#### What is required
Give an exact copy of the data that follows.

#### Recorded information
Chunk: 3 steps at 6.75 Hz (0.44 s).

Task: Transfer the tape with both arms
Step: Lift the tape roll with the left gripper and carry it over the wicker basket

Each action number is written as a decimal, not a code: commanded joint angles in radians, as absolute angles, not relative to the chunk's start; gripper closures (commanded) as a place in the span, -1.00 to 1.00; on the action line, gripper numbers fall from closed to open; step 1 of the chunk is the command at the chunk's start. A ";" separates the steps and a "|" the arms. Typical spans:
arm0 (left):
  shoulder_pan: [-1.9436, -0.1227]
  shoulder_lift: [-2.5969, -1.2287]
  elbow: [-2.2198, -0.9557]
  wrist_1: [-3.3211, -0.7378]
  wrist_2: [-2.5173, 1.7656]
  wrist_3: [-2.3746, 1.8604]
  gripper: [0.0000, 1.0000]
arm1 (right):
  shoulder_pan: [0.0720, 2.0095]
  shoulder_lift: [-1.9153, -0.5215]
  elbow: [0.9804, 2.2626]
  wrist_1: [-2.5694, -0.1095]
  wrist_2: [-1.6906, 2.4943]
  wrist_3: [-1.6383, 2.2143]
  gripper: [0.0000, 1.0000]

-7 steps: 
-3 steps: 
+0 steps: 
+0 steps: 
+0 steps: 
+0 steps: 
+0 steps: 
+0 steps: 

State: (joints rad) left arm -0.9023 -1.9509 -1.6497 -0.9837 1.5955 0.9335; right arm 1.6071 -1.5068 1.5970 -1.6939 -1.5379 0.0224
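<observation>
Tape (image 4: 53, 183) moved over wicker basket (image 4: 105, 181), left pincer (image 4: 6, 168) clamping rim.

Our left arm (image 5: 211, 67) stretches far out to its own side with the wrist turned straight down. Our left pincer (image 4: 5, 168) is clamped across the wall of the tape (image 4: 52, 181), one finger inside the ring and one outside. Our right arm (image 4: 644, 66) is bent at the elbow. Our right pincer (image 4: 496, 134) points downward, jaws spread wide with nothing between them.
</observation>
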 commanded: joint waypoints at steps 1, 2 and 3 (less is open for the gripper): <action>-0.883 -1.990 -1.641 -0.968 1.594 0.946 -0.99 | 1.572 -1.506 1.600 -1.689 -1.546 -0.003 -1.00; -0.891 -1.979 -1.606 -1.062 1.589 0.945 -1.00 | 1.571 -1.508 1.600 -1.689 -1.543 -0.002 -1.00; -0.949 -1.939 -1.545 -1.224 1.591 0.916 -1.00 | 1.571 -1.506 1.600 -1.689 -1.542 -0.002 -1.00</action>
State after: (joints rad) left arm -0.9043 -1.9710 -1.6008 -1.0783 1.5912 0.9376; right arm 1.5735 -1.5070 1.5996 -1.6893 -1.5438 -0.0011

#### Exercise output
Chunk: 3 steps at 6.75 Hz (0.44 s).

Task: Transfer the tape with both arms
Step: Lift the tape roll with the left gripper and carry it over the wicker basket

Each action number is written as a decimal, not a code: commanded joint angles in radians, as absolute angles, not relative to the chunk's start; gripper closures (commanded) as a place in the span, -1.00 to 1.00; on the action line, gripper numbers fall from closed to open; step 1 of the chunk is the command at the chunk's start. A ";" separates the steps and a "|" the arms. Typical spans:
arm0 (left):
  shoulder_pan: [-1.9436, -0.1227]
  shoulder_lift: [-2.5969, -1.2287]
  elbow: [-2.2198, -0.9557]
  wrist_1: [-3.3211, -0.7378]
  wrist_2: [-2.5173, 1.7656]
  wrist_3: [-2.3746, 1.8604]
  gripper: [0.0000, 1.0000]
arm1 (right):
  shoulder_pan: [0.0720, 2.0095]
  shoulder_lift: [-1.9153, -0.5215]
  elbow: [0.9804, 2.2626]
  wrist_1: [-2.5694, -0.1095]
  wrist_2: [-1.6906, 2.4943]
  wrist_3: [-1.6383, 2.2143]
  gripper: [0.0000, 1.0000]

-7 steps: 
-3 steps: 
+0 steps: 
+0 steps: 
+0 steps: 
+0 steps: 
+0 steps: 
+0 steps: 

State: (joints rad) left arm -0.9023 -1.9509 -1.6497 -0.9837 1.5955 0.9335; right arm 1.6071 -1.5068 1.5970 -1.6939 -1.5379 0.0224
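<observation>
Tape (image 4: 53, 183) moved over wicker basket (image 4: 105, 181), left pincer (image 4: 6, 168) clamping rim.

Our left arm (image 5: 211, 67) stretches far out to its own side with the wrist turned straight down. Our left pincer (image 4: 5, 168) is clamped across the wall of the tape (image 4: 52, 181), one finger inside the ring and one outside. Our right arm (image 4: 644, 66) is bent at the elbow. Our right pincer (image 4: 496, 134) points downward, jaws spread wide with nothing between them.
</observation>
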 commanded: joint waypoints at steps 1, 2 and 3 (less is open for the gripper): <action>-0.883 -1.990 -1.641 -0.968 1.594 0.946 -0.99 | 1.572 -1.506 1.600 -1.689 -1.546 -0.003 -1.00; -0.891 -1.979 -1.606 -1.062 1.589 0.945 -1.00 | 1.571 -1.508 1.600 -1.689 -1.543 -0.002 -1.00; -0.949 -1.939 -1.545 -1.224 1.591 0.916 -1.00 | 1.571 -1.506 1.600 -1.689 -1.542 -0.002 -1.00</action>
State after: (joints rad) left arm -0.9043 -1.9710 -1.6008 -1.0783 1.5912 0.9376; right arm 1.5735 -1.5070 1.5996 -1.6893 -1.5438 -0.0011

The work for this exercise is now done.